Compared to this, Tallinn TV is a lamb altogether innocent. And with even Tallinn TV struggling with lots of public figures refusing to be interviewed and aired on programmes, how and with whom will the Sputnik journalists do their stories? Well, time will tell. Probably, the name of a journalist and the press card applied for will rather be a covering for information operations by agents of other agencies (FSB, GRU).
Staff at Sputnik believe that in their hearts many nations are with Russia. The centre’s ideology is based on the premise that people are fed up with the «lies» of the West and mostly of the USA, and thus are seeking for a trustworthy information channel. The plan is to say what others are not saying, to forward «verified» and «trustworthy» information and interpretations alternative to Western media. They believe the world is tired of one-sided (monopolar) info. Instead of that, they aim to offer multipolar, multicolour and multicultural information. All this serving to show that Russia is living in the nostalgia of Soviet-time make-believe. Partly, they are lacking the sense of reality, while urged on by a state-level desire and compulsion to destabilise the world.

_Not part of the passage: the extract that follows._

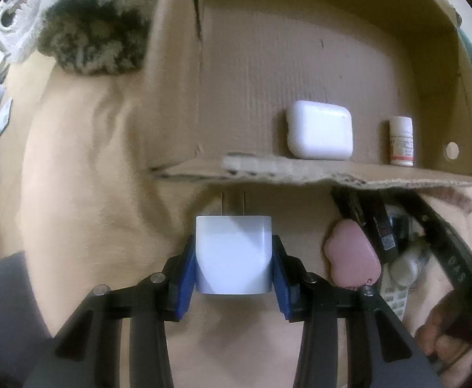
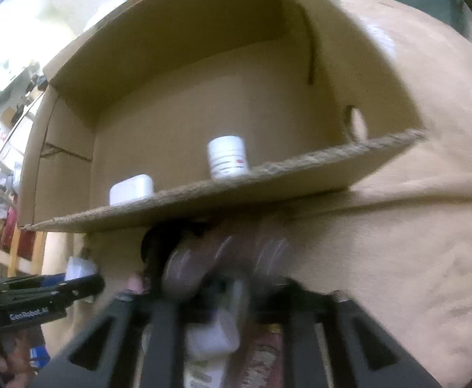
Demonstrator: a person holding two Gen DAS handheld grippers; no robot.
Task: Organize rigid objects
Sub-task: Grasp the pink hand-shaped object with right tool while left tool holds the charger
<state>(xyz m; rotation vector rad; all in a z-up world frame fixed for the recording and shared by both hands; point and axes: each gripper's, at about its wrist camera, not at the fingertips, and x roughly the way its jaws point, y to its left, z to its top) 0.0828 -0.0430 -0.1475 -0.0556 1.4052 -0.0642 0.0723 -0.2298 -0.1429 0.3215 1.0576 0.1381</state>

While no Estonian-speaking TV is initially in Russia Today/Sputnik pipeline, that doesn’t mean a lack of plans to undermine us with television. Already, lots of Russian channels have Estonian subtitles in digital networks. As also revealed by the latest news of the activity of Pervyj Baltijskij Kanal (PBK), Estonian-speaking viewers are being pursued in earnest.
Not long ago, PBK let us know they would like to buy programmes prepared by Estonian state thus to enhance the trustworthiness of their channel. While, in between the trustworthy programmes, the more so spreading the hostile propaganda. Also aimed to tie Estonian-speakers to Russian channels is the PBK plan to start showing Russian movie classics with Estonian subtitles.
Better not panic by all of this; even so, with their scarce means our corresponding agencies will have to operate with even more wisdom and thought.
Up to now, we have been used to mostly worry about helping our Russian speaking compatriots into local information space. From now on, we will also have to think about not losing Estonian-speakers to Russian propaganda.
Urmas Sutrop is director of the Institute of the Estonian Language and professor of anthropological and ethnological linguistics at University of Tartu, a Reform Party member.